И это касается истории не только как науки – речь идет о всех отраслях знания, развивающихся с момента зарождения человечества. Особенно важно понимать это сейчас, когда все то, что мы полагали утерянным безвозвратно, возникает вновь из глубины веков. Порой нам кажется, что коллективное бессознательное подавляет память. Можно понять, почему Степин Фетчит настолько значим для кинематографа, но, по сути, кто его нынче помнит как первопроходца «негритянской комедии»? На сегодняшний день мир забыл и о потрясающем успехе Макса Дэвидсона как комедианта, и о том, как его фирменный «еврейский» юмор был объявлен неприемлемым. Конечно, некоторым удобнее сделать вид, что комики еврейского происхождения никогда не высмеивали собственную расовую принадлежность, однако Макс Дэвидсон – исключение из этого правила. Теперь, когда память о нем оживает в фильмах Лорела и Харди, переписанных на DVD-носители, возможно, история сможет с ним примириться. Однако некоторые открытия прошлого воскресить труднее. Фильмы Табби Теккерея вызывали волнения во времена Первой мировой войны, и их все еще сложно адекватно оценить с позиции жанра. Их можно назвать комедиями, но однозначно анархическая манера поданного в них фарса, похоже, соблазняла зрителей той эпохи отбросить слишком много условностей. Кто-то противился их шарму. Кто-то – сдался. Но никто не оставался равнодушным. Пришло время узнать, как же примет современный зритель звезду немых фильмов, снятых Оруэллом Хартом…
Со стороны это выглядит так, будто я всеми силами стараюсь оттянуть обсуждение самого Табби до последнего. Мои попытки направлены на то, чтобы хоть как-то вписать его в контекст, пусть даже контекст сам по себе сопротивлялся подобной вписке. Остальная часть главы посвящена рассказу о карьере Харта и содержит рассуждения о влиянии Табби на более поздние работы режиссера. Это все, на что я способен, пока еще до конца не отошел от встряски и не переработал заметки, сделанные в Калифорнии. Я изменяю несколько фраз и деталей, прежде чем отослать текст Колину. На мгновение чувство гордости переполняет меня – да только слишком уж быстро сдувается.

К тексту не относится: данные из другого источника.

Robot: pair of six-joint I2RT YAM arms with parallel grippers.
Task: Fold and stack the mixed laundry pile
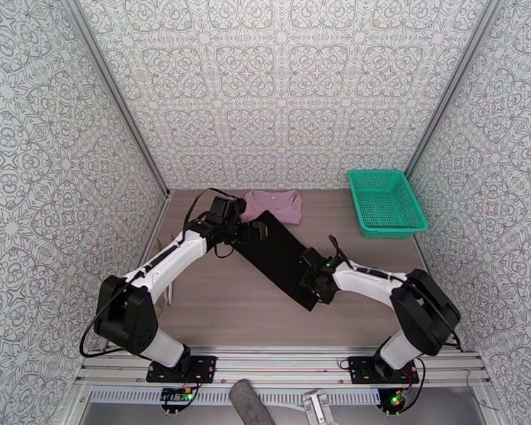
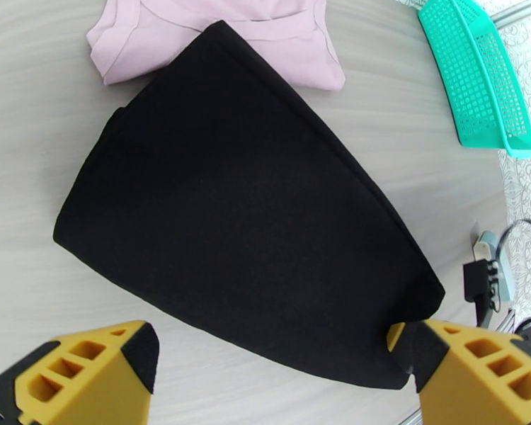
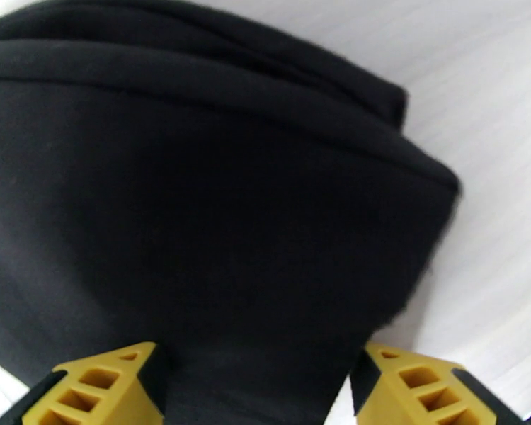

Прошлой ночью, к тому моменту как я заполз в кровать, Натали уже спала. Проснулся я, уже когда она и Марк ушли. Меня гложет какое-то стыдливое чувство, призывающее посвятить ее в мои разборки с Двусмешником, но сейчас по многим причинам такой шаг кажется нецелесообразным. Ну, как минимум мой банковский баланс восстановили, хоть я еще и не получил положенных объяснений насчет того, что произошло. Но сейчас меня больше беспокоит сообщение Двусмешника. Слишком уж странно, чтобы быть совпадением – неужели где-то в Сети есть видео о моем пребывании в Ракушечнике? Я отправил Вилли Харт электронное письмо со ссылкой на сообщение Двусмешника и спросил, что она думает по этому поводу, но ответа пока не дождался. По запросу «Саймон Ли Шевиц» поисковик выдает только моих немногочисленных полных тезок – и все они довольно безобидны на вид. Даже когда я меняю настройку поиска так, чтобы он охватывал сайты для взрослых, ничего связанного со мной не всплывает. Получается, Двусмешник блефует? Я не оставляю эту провокацию без ответа:
Не утруждай себя попытками напугать меня. И прекрати лгать. Мне бы хотелось – нет, я даже НАСТАИВАЮ, чтобы ты предоставил мне ссылку на упомянутое тобой видео. Если ее не будет – подумай о том, как ты после этого будешь выглядеть в глазах всех тех, кто тебя читает (если это вообще кто-то еще читает, в чем лично я сомневаюсь).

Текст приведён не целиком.